Segment Open
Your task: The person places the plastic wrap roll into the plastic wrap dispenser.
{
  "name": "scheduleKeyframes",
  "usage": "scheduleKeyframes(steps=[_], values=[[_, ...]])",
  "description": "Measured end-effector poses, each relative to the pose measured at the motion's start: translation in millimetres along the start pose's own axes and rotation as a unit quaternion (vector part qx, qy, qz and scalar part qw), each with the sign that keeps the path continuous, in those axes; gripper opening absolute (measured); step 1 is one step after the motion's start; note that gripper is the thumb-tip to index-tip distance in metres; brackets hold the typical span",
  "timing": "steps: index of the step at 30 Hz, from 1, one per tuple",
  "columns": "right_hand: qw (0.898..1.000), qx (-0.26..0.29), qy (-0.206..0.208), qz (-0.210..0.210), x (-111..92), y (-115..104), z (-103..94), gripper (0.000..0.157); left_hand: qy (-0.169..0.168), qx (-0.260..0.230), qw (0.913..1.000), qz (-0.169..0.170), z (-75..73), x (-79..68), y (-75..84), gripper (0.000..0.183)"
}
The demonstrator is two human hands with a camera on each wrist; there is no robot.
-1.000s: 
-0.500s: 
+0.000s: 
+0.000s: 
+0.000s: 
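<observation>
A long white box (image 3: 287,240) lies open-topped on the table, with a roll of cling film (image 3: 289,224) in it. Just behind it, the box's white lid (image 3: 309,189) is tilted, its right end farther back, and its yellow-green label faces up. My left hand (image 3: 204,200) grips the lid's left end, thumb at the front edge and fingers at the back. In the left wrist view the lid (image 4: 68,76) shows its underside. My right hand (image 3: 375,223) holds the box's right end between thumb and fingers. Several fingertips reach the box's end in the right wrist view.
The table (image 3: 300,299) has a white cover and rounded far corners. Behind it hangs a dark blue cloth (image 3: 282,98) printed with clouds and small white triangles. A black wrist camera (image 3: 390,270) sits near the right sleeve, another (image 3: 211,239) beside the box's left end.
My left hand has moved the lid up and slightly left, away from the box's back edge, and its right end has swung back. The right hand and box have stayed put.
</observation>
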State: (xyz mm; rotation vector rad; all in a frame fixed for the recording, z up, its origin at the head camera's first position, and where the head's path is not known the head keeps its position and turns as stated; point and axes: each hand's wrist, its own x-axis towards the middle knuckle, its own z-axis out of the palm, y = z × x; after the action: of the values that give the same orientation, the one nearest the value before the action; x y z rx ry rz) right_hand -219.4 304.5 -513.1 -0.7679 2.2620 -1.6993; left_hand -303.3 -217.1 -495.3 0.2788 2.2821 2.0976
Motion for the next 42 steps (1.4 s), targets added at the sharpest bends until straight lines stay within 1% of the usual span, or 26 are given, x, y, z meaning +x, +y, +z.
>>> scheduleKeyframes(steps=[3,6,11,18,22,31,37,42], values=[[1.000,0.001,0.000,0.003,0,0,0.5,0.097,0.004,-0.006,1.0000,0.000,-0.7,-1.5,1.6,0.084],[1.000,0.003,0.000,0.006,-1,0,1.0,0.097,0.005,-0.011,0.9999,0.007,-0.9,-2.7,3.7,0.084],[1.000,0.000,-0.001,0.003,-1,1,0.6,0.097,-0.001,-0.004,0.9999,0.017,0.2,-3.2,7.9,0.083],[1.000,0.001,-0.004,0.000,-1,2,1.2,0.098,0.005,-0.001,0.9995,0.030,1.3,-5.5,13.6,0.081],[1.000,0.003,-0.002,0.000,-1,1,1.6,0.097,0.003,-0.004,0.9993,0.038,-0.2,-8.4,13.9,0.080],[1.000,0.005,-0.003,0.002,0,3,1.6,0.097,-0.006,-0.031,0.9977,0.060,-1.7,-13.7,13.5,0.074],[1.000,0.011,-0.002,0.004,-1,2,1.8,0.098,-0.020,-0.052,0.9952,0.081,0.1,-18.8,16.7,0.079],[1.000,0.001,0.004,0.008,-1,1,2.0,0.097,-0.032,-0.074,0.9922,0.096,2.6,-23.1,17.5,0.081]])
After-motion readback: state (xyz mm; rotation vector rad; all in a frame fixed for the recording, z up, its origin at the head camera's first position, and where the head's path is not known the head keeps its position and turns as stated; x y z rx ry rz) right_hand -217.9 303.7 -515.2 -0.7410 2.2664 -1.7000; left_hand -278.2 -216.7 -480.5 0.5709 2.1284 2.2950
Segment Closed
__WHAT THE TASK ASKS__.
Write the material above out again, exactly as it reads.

__EXERCISE RESULT__.
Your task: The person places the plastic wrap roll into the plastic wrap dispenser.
{
  "name": "scheduleKeyframes",
  "usage": "scheduleKeyframes(steps=[_], values=[[_, ...]])",
  "description": "Measured end-effector poses, each relative to the pose measured at the motion's start: translation in millimetres along the start pose's own axes and rotation as a unit quaternion (vector part qx, qy, qz and scalar part qw), each with the sign that keeps the path continuous, in those axes; gripper opening absolute (measured); step 1 is one step after the motion's start; note that gripper is the thumb-tip to index-tip distance in metres; brackets hold the typical span",
  "timing": "steps: index of the step at 30 Hz, from 1, one per tuple",
  "columns": "right_hand: qw (0.898..1.000), qx (-0.26..0.29), qy (-0.206..0.208), qz (-0.210..0.210), x (-111..92), y (-115..104), z (-103..94), gripper (0.000..0.157); left_hand: qy (-0.169..0.168), qx (-0.260..0.230), qw (0.913..1.000), qz (-0.169..0.170), z (-75..73), x (-79..68), y (-75..84), gripper (0.000..0.183)"
}
The demonstrator is two human hands with a camera on each wrist; there is no robot.
-1.000s: 
-0.500s: 
+0.000s: 
+0.000s: 
+0.000s: 
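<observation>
A long white box (image 3: 287,240) lies open-topped on the table, with a roll of cling film (image 3: 289,224) in it. Just behind it, the box's white lid (image 3: 309,189) is tilted, its right end farther back, and its yellow-green label faces up. My left hand (image 3: 204,200) grips the lid's left end, thumb at the front edge and fingers at the back. In the left wrist view the lid (image 4: 68,76) shows its underside. My right hand (image 3: 375,223) holds the box's right end between thumb and fingers. Several fingertips reach the box's end in the right wrist view.
The table (image 3: 300,299) has a white cover and rounded far corners. Behind it hangs a dark blue cloth (image 3: 282,98) printed with clouds and small white triangles. A black wrist camera (image 3: 390,270) sits near the right sleeve, another (image 3: 211,239) beside the box's left end.
My left hand has moved the lid up and slightly left, away from the box's back edge, and its right end has swung back. The right hand and box have stayed put.
</observation>
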State: (xyz mm; rotation vector rad; all in a frame fixed for the recording, z up, its origin at the head camera's first position, and where the head's path is not known the head keeps its position and turns as stated; point and axes: each hand's wrist, its own x-axis towards the middle knuckle, its own z-axis out of the palm, y = z × x; after the action: of the values that give the same orientation, the one nearest the value before the action; x y z rx ry rz) right_hand -219.4 304.5 -513.1 -0.7679 2.2620 -1.6993; left_hand -303.3 -217.1 -495.3 0.2788 2.2821 2.0976
Motion for the next 42 steps (1.4 s), targets added at the sharpest bends until straight lines stay within 1% of the usual span, or 26 are given, x, y, z meaning +x, +y, +z.
>>> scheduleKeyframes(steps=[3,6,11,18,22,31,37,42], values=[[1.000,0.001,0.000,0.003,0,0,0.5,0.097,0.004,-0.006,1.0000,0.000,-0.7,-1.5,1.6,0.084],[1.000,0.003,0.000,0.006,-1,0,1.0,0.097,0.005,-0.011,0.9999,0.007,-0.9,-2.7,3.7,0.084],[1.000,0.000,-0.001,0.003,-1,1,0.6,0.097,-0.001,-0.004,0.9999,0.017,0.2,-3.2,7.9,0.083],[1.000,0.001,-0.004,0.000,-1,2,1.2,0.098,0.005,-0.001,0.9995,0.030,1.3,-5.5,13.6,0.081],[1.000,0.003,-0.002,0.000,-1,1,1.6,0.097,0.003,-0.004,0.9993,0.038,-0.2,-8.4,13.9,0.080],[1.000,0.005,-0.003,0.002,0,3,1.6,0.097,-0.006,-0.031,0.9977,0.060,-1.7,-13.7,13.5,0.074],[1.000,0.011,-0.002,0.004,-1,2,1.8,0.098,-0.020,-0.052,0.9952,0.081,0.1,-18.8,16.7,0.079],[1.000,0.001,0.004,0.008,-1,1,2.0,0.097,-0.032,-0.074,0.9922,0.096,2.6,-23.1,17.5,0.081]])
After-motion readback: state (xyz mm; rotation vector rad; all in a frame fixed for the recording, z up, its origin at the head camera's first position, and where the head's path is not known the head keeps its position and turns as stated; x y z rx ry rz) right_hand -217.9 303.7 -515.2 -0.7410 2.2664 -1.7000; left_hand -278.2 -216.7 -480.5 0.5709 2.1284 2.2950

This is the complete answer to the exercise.